WORK REQUIRED: Output, without alteration, the first line of the entries and each line after it, stopping with the line that contains "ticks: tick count".

**** SOURCE RECORDS ****

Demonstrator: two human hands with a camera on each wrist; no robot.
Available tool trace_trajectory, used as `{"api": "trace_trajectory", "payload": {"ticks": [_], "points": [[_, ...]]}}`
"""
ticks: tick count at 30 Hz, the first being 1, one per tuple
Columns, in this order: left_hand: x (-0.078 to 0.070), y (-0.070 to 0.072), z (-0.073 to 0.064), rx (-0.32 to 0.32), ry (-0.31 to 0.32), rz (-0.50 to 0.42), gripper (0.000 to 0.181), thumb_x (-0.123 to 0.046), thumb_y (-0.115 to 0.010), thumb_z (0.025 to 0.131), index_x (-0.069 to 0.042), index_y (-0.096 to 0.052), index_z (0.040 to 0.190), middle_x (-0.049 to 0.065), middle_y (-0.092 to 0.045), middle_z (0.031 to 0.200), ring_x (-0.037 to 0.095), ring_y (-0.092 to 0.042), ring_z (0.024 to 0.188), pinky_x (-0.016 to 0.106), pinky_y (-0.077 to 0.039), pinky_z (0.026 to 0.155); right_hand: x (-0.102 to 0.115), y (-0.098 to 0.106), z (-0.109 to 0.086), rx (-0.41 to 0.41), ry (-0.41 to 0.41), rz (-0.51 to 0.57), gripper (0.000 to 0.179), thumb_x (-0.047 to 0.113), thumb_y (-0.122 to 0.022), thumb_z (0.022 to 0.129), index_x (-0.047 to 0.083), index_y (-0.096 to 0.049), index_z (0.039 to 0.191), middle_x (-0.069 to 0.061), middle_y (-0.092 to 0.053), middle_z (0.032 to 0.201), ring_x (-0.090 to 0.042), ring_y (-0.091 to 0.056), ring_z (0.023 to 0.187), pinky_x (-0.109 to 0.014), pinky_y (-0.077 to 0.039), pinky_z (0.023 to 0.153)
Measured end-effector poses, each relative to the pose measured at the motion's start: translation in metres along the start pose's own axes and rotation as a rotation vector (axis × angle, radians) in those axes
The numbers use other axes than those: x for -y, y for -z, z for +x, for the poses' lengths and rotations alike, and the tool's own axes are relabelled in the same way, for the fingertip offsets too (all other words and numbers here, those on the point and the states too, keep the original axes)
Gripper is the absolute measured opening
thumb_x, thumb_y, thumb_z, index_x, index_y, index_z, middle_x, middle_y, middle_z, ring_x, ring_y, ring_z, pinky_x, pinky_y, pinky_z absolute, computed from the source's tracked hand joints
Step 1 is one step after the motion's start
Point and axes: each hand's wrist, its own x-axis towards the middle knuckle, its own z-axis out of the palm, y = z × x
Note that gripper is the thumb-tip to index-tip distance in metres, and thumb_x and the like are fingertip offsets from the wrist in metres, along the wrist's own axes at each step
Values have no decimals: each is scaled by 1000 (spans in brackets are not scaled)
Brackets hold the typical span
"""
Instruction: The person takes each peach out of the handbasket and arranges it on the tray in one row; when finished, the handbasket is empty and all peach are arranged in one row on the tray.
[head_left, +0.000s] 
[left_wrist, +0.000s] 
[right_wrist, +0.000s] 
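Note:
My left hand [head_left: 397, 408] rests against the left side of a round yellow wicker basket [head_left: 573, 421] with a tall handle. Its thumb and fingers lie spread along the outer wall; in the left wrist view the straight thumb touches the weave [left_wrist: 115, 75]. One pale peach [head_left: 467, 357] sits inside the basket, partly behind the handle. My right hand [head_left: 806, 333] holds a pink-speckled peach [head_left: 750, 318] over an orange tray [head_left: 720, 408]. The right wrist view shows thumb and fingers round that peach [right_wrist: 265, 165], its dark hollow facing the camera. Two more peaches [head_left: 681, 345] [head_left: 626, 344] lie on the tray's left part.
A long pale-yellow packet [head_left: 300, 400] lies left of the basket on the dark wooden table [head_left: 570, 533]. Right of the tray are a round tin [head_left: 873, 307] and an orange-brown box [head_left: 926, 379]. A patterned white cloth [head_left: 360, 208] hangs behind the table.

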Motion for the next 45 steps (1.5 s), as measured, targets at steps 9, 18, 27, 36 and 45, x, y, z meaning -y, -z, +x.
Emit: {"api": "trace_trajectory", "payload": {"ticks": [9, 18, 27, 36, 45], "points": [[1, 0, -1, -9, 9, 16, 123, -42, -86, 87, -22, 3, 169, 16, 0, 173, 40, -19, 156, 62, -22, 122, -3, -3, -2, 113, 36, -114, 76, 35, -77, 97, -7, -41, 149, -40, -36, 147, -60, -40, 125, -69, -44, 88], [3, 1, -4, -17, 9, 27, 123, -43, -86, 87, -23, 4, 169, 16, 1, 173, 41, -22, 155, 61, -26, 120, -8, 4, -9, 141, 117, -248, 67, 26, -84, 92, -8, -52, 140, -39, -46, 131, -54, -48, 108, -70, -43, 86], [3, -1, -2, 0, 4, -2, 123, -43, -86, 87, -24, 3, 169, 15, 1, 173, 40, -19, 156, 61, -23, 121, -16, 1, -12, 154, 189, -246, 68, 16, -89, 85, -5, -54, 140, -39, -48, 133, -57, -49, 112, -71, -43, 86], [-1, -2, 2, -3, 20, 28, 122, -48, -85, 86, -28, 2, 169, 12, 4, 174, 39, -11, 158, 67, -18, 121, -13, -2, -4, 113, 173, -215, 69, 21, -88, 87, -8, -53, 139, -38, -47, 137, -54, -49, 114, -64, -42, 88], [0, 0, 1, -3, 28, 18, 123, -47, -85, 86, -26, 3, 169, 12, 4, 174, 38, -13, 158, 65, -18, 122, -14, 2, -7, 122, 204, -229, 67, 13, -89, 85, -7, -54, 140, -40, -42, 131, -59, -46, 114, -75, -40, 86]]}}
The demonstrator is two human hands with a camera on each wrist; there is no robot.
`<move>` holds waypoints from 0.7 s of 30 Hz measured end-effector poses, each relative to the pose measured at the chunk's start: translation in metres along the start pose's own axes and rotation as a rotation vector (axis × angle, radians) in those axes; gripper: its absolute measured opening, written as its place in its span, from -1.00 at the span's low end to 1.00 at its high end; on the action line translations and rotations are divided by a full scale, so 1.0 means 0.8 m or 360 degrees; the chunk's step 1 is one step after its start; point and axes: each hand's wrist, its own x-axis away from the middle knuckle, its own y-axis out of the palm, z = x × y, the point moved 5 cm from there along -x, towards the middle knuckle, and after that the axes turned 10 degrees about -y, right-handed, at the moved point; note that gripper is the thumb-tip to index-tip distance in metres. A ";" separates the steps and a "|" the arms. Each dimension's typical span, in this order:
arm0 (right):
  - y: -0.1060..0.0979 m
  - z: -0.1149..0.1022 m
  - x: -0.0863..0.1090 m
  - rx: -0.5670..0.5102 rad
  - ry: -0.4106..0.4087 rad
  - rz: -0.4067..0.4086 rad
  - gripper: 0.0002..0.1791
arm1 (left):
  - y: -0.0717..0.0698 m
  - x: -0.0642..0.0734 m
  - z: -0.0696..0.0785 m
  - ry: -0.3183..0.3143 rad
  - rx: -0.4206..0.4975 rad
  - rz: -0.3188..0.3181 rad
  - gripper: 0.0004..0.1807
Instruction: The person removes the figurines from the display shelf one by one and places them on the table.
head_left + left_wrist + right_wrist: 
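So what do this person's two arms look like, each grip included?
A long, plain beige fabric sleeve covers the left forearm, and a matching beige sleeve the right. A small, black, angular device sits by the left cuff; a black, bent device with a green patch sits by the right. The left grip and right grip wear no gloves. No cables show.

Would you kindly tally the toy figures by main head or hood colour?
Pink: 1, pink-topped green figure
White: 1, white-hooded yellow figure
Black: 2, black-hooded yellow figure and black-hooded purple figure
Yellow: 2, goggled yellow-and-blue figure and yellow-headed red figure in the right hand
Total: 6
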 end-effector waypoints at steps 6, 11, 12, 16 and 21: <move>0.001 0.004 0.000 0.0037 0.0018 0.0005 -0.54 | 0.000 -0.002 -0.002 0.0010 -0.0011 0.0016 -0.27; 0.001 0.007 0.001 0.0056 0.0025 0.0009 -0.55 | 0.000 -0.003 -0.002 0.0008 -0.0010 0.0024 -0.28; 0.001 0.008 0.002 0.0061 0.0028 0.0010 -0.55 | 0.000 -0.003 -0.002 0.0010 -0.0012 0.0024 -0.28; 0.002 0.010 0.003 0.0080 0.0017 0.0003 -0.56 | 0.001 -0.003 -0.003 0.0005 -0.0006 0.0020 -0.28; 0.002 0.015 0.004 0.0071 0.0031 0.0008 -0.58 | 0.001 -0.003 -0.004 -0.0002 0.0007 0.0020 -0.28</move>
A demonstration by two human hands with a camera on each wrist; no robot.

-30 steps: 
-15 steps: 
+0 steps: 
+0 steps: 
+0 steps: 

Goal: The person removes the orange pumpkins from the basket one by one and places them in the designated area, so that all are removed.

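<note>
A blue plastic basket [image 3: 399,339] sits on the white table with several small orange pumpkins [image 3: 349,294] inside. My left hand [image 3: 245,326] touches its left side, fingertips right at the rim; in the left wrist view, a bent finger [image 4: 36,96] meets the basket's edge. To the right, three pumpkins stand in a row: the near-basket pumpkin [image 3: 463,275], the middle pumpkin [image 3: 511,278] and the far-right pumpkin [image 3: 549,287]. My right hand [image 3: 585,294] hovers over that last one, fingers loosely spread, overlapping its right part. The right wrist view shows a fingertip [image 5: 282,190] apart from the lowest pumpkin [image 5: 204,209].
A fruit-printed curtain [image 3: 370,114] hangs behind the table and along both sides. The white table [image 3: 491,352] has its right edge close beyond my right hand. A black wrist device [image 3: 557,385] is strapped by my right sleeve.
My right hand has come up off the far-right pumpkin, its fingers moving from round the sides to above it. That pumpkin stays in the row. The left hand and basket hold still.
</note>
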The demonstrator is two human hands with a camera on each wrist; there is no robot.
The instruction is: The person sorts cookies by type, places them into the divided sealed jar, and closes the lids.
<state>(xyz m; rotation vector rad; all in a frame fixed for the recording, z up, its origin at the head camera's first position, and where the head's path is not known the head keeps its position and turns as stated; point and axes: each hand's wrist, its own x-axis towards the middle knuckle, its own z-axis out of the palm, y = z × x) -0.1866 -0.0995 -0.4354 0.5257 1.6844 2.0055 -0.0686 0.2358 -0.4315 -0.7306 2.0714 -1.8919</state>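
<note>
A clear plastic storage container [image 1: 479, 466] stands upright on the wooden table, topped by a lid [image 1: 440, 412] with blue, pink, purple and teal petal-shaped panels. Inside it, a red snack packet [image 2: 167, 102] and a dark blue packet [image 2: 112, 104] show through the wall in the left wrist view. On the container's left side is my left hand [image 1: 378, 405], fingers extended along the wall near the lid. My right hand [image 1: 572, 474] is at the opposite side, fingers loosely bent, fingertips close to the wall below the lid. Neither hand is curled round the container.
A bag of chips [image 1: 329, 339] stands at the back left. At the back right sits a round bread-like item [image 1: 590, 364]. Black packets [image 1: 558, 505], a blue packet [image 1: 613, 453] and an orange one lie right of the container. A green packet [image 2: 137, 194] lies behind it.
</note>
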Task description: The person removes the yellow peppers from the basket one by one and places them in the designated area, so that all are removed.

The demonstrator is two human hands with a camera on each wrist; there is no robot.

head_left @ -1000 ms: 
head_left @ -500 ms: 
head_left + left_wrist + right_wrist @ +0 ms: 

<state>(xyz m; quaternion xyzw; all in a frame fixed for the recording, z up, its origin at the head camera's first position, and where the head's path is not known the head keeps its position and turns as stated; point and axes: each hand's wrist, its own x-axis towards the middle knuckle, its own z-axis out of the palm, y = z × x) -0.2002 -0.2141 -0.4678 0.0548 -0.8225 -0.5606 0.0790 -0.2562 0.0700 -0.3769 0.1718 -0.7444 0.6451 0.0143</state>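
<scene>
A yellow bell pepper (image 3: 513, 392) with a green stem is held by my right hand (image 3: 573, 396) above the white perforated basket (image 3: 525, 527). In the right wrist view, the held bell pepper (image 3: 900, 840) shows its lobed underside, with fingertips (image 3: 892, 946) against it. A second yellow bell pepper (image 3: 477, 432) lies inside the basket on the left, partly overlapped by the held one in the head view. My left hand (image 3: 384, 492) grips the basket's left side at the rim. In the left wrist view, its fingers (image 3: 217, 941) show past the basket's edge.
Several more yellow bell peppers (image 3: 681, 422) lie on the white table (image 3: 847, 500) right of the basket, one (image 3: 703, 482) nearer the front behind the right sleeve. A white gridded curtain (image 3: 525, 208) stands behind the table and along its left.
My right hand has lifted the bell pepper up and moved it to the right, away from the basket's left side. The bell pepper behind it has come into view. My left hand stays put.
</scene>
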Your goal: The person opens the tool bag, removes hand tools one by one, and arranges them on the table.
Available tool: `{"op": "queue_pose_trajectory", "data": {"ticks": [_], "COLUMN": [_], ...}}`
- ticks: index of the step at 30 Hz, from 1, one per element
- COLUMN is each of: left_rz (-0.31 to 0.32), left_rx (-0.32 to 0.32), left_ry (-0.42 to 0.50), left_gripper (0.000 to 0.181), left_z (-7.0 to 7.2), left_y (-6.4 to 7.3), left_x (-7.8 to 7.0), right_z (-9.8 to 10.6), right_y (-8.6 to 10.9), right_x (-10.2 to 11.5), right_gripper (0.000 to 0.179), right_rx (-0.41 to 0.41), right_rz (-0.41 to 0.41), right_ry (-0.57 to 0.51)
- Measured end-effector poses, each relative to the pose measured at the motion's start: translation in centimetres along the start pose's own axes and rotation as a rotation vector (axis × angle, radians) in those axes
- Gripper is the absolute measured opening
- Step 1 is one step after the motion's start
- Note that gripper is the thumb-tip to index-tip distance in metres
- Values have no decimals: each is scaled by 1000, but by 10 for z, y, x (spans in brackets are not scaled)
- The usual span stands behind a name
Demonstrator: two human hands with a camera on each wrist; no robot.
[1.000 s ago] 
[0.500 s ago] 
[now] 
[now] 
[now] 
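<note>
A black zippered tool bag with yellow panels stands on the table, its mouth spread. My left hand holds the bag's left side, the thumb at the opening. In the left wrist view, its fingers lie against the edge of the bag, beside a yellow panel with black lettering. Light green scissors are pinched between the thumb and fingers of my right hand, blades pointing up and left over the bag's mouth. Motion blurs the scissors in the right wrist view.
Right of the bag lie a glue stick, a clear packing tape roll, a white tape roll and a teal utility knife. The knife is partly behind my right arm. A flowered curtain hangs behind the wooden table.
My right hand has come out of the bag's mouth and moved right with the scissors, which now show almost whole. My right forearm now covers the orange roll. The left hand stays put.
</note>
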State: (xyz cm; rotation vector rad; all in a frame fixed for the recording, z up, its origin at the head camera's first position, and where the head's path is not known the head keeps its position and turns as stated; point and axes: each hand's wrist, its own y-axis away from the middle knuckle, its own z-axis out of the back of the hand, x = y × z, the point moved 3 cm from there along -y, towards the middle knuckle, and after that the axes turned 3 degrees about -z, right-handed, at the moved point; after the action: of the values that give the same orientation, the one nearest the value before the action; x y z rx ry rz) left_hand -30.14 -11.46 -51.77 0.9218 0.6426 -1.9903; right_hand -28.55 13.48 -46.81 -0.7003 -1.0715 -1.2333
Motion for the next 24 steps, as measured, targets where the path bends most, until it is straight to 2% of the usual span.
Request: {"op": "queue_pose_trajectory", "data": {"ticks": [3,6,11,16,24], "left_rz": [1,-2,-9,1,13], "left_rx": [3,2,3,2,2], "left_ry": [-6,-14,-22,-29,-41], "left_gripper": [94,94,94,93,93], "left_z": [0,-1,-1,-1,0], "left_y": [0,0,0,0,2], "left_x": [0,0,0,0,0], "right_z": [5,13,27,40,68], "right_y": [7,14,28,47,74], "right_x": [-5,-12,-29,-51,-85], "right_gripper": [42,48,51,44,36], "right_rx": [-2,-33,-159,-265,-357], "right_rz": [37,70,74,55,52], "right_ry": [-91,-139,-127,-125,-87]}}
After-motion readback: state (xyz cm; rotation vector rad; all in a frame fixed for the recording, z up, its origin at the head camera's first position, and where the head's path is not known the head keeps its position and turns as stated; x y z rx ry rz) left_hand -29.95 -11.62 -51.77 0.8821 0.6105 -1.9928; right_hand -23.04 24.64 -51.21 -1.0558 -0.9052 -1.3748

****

ANSWER TO THIS TASK:
Demonstrator: two human hands with a camera on each wrist; no robot.
Available tool trace_trajectory, used as `{"api": "trace_trajectory", "payload": {"ticks": [_], "points": [[_, ...]]}}`
"""
ticks: tick count at 30 Hz, the first being 1, one per tuple

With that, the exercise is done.